EXERCISE DESCRIPTION
Transcribe the data verbatim and drop its images.

*** DATA EXCERPT ***

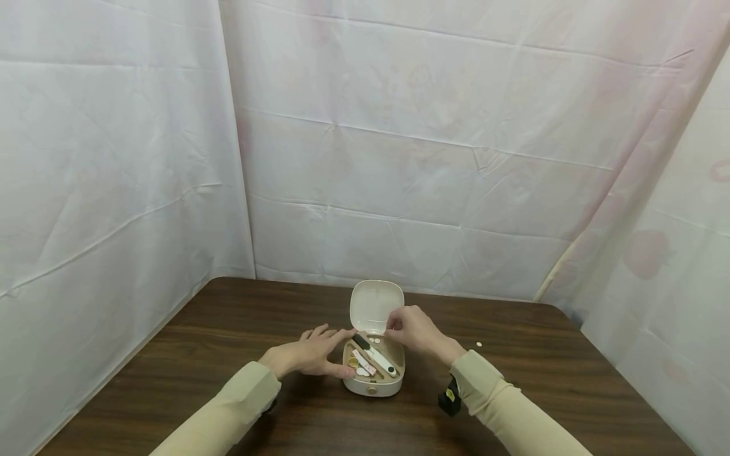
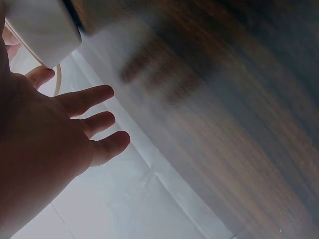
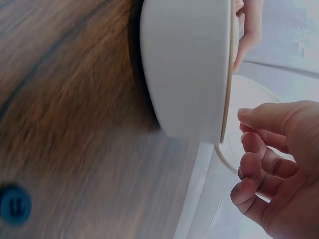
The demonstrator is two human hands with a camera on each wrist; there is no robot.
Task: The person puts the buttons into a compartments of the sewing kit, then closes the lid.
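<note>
A small cream box (image 1: 373, 380) with rounded corners sits on the dark wood tabletop (image 1: 536, 392), near the middle and toward the person's side, its hinged lid (image 1: 375, 306) standing upright at the 12 o'clock edge. Inside the open tray lie a dark-handled tool (image 1: 373, 354) laid diagonally, a pink stick (image 1: 365, 362) beside it, and a few small round pieces at the 7 o'clock corner, too small to identify. The left hand (image 1: 310, 354) rests at the box's 9 o'clock side, fingers (image 2: 89, 97) straight and spread, with the fingertips touching the rim; it holds nothing. The right hand (image 1: 413, 329) hovers over the 1 o'clock corner of the box, just in front of the lid, its fingers (image 3: 259, 149) curled inward; whether they pinch something small cannot be told from any view. From the right wrist view the box's smooth outer wall (image 3: 187, 69) fills the frame, with the curled fingers just beside its rim. A tiny pale dot (image 1: 478, 344) lies on the tabletop at about 3 o'clock from the box, well apart from it. Both forearms wear beige sleeves (image 1: 507, 405), and a dark wrist-worn device (image 1: 450, 396) shows at the right cuff. White creased sheeting (image 1: 399, 158) hangs behind and to both sides of the tabletop.
</note>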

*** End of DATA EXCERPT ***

ANSWER FOR THIS EXERCISE
The demonstrator is two human hands with a camera on each wrist; there is no robot.
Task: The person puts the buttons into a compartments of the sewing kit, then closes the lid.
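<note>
A small cream box (image 1: 373, 380) with rounded corners sits on the dark wood tabletop (image 1: 536, 392), near the middle and toward the person's side, its hinged lid (image 1: 375, 306) standing upright at the 12 o'clock edge. Inside the open tray lie a dark-handled tool (image 1: 373, 354) laid diagonally, a pink stick (image 1: 365, 362) beside it, and a few small round pieces at the 7 o'clock corner, too small to identify. The left hand (image 1: 310, 354) rests at the box's 9 o'clock side, fingers (image 2: 89, 97) straight and spread, with the fingertips touching the rim; it holds nothing. The right hand (image 1: 413, 329) hovers over the 1 o'clock corner of the box, just in front of the lid, its fingers (image 3: 259, 149) curled inward; whether they pinch something small cannot be told from any view. From the right wrist view the box's smooth outer wall (image 3: 187, 69) fills the frame, with the curled fingers just beside its rim. A tiny pale dot (image 1: 478, 344) lies on the tabletop at about 3 o'clock from the box, well apart from it. Both forearms wear beige sleeves (image 1: 507, 405), and a dark wrist-worn device (image 1: 450, 396) shows at the right cuff. White creased sheeting (image 1: 399, 158) hangs behind and to both sides of the tabletop.
</note>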

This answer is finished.